Distribution of 'square classes' of binary quadratic forms

Question

Let $f$ be a binary quadratic form with integer coefficients and non-zero discriminant $D$. Suppose for simplicity that $D$ is a fundamental discriminant (which in particular implies that $f$ is primitive). We say that $f$ represents a square mod $D$ if for any $a$ representable by $f$ we have

$$a \equiv \square \pmod{p}$$

for each prime $p | D$. Note that this condition only depends on the $\text{GL}_2(\mathbb{Z})$-equivalence class of $f$. We can thus say that the $\text{GL}_2(\mathbb{Z})$-class of $f$, $[f]$, is a square class if for a prime $q$ representable by $f$ and co-prime to $D$ satisfies $q \equiv \square \pmod{p}$ for $p | D$, and if $D \equiv 0 \pmod{4}$ (respectively $8$), then $q \equiv 1 \pmod{4}$ (respectively $8$).
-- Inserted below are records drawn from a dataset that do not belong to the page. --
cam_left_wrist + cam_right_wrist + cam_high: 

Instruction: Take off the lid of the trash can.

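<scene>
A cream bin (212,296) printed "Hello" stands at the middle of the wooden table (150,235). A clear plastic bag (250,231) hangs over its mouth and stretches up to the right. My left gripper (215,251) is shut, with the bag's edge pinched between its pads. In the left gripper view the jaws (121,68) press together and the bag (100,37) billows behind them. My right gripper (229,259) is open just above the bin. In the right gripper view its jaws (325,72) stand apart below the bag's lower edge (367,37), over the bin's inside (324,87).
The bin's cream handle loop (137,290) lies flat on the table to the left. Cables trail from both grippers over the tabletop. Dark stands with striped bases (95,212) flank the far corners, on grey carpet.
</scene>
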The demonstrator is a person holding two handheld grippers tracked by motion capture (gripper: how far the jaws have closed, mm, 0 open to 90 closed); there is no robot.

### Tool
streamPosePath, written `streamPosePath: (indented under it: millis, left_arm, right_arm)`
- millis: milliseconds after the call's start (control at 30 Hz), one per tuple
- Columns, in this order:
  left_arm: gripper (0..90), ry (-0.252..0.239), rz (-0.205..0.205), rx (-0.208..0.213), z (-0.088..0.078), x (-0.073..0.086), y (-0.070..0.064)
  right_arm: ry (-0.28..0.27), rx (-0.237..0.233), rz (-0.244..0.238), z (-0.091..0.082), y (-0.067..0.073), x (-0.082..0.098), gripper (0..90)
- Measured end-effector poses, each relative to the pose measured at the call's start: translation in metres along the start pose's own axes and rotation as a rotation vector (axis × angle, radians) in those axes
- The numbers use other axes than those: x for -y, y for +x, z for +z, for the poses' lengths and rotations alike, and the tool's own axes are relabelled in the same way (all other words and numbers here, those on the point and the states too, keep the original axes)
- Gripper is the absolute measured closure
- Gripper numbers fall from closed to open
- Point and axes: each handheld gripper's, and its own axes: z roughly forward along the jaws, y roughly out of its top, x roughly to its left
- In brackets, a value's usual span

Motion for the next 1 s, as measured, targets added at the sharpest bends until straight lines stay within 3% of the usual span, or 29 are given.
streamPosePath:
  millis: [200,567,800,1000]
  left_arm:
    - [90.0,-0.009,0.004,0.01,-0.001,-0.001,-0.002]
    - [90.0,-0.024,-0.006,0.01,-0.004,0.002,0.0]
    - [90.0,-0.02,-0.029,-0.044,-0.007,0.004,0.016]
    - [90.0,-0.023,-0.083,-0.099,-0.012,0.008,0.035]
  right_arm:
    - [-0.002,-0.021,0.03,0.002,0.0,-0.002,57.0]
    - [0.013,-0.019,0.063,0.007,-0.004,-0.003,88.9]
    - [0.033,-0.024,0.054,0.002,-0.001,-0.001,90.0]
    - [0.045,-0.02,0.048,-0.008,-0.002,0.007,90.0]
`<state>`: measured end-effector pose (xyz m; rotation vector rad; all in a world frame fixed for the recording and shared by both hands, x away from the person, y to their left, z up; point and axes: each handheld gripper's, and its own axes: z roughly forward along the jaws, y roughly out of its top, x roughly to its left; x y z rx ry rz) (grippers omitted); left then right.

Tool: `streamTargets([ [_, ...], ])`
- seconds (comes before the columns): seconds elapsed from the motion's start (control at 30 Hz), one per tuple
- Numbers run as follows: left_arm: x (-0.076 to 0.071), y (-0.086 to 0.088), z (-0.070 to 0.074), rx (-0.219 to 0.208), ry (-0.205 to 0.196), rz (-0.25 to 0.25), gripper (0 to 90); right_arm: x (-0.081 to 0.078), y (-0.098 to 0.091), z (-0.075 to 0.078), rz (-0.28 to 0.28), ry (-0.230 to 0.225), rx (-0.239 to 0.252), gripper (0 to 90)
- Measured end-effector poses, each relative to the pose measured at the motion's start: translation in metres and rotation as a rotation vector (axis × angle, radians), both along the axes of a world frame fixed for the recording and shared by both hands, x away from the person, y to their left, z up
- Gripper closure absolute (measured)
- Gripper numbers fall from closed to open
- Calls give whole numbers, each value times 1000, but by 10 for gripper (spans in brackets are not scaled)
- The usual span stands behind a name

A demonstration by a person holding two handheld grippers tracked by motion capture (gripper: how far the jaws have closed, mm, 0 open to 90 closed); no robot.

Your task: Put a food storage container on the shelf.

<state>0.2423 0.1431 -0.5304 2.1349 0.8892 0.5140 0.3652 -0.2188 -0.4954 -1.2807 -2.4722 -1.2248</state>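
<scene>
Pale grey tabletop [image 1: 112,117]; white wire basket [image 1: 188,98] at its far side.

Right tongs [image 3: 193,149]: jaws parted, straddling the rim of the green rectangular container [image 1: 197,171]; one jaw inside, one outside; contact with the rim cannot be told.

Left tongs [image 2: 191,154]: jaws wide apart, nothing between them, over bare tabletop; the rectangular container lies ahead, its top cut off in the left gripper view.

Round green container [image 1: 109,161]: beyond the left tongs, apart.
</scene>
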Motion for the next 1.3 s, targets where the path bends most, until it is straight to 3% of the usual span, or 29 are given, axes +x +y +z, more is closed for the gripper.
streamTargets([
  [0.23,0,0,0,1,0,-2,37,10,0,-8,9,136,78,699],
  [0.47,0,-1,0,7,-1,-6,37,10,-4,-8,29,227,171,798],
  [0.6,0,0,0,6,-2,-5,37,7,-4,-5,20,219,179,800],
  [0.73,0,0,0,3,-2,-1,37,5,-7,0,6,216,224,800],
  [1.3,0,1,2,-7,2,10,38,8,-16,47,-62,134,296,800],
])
By our earlier discussion, the choice of $q$ representable by $f$ does not matter.

How are 'square classes' distributed in the ideal class group of $\mathcal{O} = \mathcal{O}_{\mathbb{Q}(\sqrt{D})}$? Heuristically, for each (odd) prime $p | D$, half of the classes of the ideal class group should be square mod $p$ and the other half should not, so the number of square classes ought to be $h_2(D) 2^{-\omega(D)}$ where $h_2(D)$ is the class number of $\mathcal{O}$ and $\omega(n)$ denotes the number of prime divisors of $n$.

Answer 1

The standard definition for a form to belong to the principal genus of forms with fundamental discriminant $d$ is that the primes $p$ coprime to $d$ that the form $Q$ represents satisfy $(d_1/p) = \ldots = (d_t/p)$, where $d =d_1 \cdots d_t$ is the factorization of $d$ into prime discriminants. In particular, $Q$ is allowed to represent primes $p \equiv \pm 1 \bmod 8$ if $d_1 = 8$ occurs in the factorization, and primes $p \equiv 1, 3 \bmod 8$ if $d_1 = -8$ occurs (for example, $40 = 5 \cdot 8$ and $-40 = 5 \cdot (-8)$ are factorizations into prime discriminants, $40 = -5 \cdot (-8)$ is not since $-5$ is not a discriminant).

Gauss's principal genus theorem states that a form is in the principal genus if and only if the equivalence classof $Q$ is a square in the class group. The genus of a form is the sign vector $((d_1/p), \ldots, (d_t/p))$, and there are forms for every sign vectors whose entries have product $+1$.